### DATASET ENTRIES
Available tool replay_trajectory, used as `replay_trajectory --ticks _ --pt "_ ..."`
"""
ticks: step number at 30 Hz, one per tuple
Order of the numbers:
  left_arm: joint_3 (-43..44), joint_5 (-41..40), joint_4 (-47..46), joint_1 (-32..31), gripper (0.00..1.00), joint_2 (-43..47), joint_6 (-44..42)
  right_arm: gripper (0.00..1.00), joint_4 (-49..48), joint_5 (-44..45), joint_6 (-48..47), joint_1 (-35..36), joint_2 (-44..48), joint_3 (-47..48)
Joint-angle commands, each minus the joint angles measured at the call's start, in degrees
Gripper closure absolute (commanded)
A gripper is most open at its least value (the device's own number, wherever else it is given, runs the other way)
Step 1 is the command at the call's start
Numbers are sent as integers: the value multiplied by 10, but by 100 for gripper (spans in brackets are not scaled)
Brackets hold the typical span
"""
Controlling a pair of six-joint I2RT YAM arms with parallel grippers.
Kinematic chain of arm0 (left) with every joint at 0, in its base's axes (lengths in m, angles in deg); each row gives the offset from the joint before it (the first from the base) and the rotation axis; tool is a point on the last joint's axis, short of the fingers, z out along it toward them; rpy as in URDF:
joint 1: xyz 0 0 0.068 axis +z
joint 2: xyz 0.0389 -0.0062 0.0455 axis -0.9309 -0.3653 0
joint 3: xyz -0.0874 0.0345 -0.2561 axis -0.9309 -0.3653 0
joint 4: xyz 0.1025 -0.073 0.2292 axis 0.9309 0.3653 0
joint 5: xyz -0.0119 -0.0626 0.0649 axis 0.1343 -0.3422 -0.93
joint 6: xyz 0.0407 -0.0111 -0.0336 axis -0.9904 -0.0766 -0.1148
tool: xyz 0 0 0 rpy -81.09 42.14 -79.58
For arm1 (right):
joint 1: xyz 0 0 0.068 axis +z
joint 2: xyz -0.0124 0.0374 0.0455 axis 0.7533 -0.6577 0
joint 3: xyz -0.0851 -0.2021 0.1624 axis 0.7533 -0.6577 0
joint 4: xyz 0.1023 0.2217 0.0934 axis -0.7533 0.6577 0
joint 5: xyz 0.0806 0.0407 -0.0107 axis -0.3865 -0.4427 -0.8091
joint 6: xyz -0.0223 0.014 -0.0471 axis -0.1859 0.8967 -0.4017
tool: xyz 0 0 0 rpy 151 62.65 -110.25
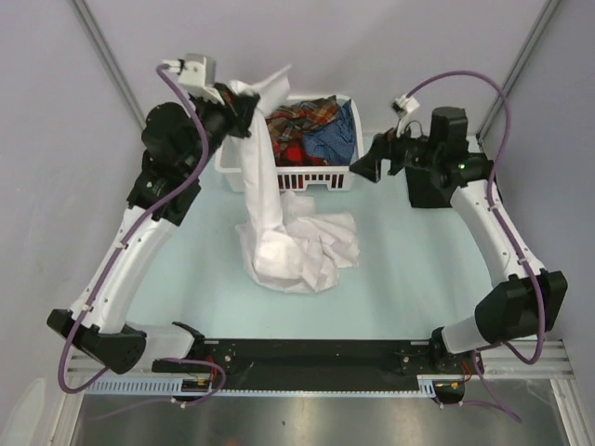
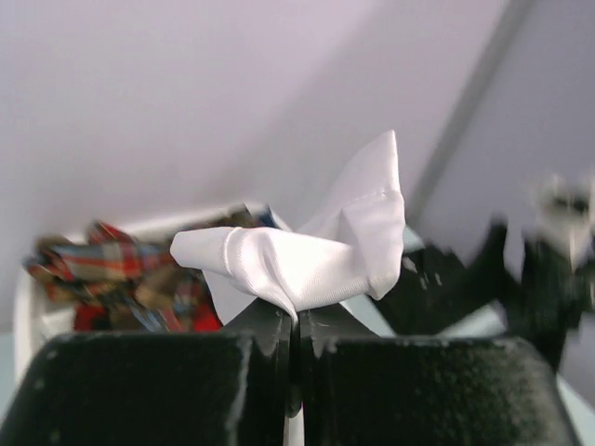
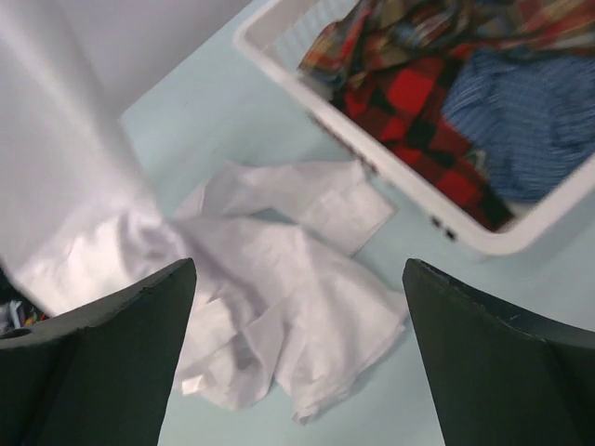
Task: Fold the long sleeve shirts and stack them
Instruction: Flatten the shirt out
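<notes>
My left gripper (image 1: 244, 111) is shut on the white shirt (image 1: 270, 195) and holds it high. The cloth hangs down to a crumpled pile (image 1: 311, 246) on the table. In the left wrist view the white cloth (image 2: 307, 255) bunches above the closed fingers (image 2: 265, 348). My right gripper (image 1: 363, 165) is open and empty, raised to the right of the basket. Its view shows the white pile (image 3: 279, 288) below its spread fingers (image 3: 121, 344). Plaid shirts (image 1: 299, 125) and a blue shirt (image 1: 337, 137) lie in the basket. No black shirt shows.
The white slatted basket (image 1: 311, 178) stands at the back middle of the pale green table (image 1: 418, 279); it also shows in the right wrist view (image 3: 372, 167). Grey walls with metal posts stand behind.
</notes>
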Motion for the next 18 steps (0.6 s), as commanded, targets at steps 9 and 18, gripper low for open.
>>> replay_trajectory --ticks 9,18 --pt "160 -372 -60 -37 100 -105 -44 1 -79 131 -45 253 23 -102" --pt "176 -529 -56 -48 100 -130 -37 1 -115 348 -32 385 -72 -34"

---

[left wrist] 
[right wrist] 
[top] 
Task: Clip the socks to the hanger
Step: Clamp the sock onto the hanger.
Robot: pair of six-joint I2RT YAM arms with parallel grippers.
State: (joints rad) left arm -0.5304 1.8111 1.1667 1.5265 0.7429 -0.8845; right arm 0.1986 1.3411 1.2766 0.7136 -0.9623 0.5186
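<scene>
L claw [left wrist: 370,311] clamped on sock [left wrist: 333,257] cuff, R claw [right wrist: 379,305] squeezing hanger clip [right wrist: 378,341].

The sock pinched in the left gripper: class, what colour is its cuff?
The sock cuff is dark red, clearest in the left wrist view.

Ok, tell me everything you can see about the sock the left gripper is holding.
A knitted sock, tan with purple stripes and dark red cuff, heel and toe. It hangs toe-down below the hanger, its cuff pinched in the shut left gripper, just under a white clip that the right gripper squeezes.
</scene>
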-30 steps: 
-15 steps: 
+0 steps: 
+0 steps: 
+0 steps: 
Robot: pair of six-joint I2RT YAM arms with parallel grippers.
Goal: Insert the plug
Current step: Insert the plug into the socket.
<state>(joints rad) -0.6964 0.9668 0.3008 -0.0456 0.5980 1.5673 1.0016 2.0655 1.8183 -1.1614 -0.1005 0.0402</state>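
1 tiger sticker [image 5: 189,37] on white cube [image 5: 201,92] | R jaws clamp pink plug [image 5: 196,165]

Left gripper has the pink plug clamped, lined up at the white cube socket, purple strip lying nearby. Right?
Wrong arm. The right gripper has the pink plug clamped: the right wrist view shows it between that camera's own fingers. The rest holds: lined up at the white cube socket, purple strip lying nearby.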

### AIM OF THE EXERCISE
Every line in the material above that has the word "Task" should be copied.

### SOLUTION BELOW
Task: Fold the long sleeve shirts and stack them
Task: Clip the socks to the hanger

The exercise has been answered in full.